Она смотрела туда, где она знала, что был он; но она не могла его видеть иначе, как таким, каким он был здесь. Она видела его опять таким же, каким он был в Мытищах, у Троицы, в Ярославле.
Она видела его лицо, слышала его голос и повторяла его слова и свои слова, сказанные ему, и иногда придумывала за себя и за него новые слова, которые тогда могли бы быть сказаны.
Вот он лежит на кресле в своей бархатной шубке, облокотив голову на худую, бледную руку. Грудь его страшно низка и плечи подняты. Губы твердо сжаты, глаза блестят, и на бледном лбу вспрыгивает и исчезает морщина. Одна нога его чуть заметно быстро дрожит. Наташа знает, что он борется с мучительной болью. «Что такое эта боль? Зачем боль? Что он чувствует? Как у него болит!» – думает Наташа. Он заметил ее вниманье, поднял глаза и, не улыбаясь, стал говорить.
«Одно ужасно, – сказал он, – это связать себя навеки с страдающим человеком. Это вечное мученье». И он испытующим взглядом – Наташа видела теперь этот взгляд – посмотрел на нее. Наташа, как и всегда, ответила тогда прежде, чем успела подумать о том, что она отвечает; она сказала: «Это не может так продолжаться, этого не будет, вы будете здоровы – совсем».

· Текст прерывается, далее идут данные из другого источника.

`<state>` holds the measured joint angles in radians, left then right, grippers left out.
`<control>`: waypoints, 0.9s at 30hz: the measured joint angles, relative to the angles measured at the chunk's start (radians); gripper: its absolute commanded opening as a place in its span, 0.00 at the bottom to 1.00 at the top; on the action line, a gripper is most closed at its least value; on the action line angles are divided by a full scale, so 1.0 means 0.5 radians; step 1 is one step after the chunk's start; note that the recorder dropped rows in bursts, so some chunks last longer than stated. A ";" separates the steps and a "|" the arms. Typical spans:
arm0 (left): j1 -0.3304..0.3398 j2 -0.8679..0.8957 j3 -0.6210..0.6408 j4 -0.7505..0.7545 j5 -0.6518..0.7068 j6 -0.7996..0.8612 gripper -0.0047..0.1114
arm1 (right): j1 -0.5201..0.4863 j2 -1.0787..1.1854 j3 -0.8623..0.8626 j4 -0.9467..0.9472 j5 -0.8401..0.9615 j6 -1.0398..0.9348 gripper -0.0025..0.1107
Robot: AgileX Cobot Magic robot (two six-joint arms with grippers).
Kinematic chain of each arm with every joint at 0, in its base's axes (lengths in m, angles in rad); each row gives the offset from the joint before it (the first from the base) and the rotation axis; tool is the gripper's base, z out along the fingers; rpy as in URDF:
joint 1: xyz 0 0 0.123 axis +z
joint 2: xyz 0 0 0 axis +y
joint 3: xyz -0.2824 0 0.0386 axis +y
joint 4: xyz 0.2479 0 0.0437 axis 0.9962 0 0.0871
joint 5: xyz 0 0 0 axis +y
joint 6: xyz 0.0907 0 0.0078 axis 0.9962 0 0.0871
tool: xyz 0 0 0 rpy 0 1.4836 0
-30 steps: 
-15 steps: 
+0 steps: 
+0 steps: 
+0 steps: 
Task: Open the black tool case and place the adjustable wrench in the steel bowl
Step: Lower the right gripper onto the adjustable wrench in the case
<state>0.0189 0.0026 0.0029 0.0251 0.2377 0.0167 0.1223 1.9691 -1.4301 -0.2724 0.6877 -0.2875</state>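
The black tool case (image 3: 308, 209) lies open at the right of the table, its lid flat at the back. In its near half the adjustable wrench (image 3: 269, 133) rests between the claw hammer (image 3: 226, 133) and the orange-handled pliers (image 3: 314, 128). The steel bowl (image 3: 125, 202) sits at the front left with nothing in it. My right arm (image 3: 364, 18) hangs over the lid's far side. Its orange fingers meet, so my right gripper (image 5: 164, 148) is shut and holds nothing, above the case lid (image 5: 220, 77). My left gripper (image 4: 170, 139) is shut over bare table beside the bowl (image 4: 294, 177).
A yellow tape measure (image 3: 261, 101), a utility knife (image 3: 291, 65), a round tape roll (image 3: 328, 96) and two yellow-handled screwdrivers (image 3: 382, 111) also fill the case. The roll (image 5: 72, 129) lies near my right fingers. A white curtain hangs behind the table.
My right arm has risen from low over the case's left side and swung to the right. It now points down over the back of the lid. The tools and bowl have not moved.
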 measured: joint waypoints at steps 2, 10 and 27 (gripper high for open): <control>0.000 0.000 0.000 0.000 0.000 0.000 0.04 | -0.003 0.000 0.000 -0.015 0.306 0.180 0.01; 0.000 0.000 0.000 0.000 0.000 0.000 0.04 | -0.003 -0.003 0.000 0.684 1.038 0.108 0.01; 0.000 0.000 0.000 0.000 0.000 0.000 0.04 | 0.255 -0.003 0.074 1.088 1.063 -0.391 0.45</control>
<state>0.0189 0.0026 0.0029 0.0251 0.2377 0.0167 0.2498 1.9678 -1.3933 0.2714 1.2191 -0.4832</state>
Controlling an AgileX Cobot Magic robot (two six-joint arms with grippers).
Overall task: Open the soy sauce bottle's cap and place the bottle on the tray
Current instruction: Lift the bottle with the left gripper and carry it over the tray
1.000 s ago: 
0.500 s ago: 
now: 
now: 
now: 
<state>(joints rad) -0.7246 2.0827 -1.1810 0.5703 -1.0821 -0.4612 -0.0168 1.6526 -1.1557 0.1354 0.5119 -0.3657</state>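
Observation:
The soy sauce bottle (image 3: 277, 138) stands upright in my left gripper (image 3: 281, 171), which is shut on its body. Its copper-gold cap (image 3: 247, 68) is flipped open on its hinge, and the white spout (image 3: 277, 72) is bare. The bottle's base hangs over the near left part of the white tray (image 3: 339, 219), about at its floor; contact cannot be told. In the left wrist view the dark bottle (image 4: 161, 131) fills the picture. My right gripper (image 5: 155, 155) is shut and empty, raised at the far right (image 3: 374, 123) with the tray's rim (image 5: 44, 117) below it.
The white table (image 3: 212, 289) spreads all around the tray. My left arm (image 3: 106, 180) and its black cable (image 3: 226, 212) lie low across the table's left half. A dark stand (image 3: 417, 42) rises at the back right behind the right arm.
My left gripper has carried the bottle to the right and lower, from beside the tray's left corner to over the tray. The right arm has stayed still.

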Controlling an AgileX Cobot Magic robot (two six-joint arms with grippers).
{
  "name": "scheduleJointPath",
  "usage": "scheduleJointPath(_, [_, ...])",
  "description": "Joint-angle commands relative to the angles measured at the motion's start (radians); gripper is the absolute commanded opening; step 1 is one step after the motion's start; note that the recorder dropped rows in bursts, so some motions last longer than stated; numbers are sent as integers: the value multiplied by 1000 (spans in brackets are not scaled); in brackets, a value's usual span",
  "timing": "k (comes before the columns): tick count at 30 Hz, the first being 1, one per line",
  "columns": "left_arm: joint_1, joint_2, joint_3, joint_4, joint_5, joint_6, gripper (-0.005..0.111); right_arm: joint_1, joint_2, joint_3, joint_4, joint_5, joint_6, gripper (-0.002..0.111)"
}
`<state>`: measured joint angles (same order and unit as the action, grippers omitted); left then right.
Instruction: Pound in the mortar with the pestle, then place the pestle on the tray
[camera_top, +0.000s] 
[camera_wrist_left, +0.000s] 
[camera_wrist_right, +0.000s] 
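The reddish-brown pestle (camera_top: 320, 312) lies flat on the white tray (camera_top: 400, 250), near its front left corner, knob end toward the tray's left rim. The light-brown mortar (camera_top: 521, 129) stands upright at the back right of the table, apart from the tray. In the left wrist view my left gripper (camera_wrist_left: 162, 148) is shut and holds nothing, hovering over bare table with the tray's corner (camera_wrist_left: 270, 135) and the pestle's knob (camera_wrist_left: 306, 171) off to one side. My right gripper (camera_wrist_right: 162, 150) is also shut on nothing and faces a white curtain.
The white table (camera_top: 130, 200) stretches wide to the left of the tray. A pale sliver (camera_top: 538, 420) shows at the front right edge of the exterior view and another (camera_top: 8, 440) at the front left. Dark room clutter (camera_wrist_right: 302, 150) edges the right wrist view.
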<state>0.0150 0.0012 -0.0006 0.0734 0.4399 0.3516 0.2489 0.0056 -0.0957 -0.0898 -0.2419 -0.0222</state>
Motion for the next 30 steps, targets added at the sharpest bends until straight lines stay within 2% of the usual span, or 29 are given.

Она теперь сначала видела его и переживала теперь все то, что она чувствовала тогда. Она вспомнила продолжительный, грустный, строгий взгляд его при этих словах и поняла значение упрека и отчаяния этого продолжительного взгляда.
«Я согласилась, – говорила себе теперь Наташа, – что было бы ужасно, если б он остался всегда страдающим. Я сказала это тогда так только потому, что для него это было бы ужасно, а он понял это иначе. Он подумал, что это для меня ужасно бы было. Он тогда еще хотел жить – боялся смерти. И я так грубо, глупо сказала ему. Я не думала этого. Я думала совсем другое. Если бы я сказала то, что думала, я бы сказала: пускай бы он умирал, все время умирал бы перед моими глазами, я была бы счастлива в сравнении с тем, что я теперь. Теперь… Ничего, никого нет. Знал ли он это? Нет. Не знал и никогда не узнает. И теперь никогда, никогда уже нельзя поправить этого». И опять он говорил ей те же слова, но теперь в воображении своем Наташа отвечала ему иначе. Она останавливала его и говорила: «Ужасно для вас, но не для меня. Вы знайте, что мне без вас нет ничего в жизни, и страдать с вами для меня лучшее счастие». И он брал ее руку и жал ее так, как он жал ее в тот страшный вечер, за четыре дня перед смертью. И в воображении своем она говорила ему еще другие нежные, любовные речи, которые она могла бы сказать тогда, которые она говорила теперь. «Я люблю тебя… тебя… люблю, люблю…» – говорила она, судорожно сжимая руки, стискивая зубы с ожесточенным усилием.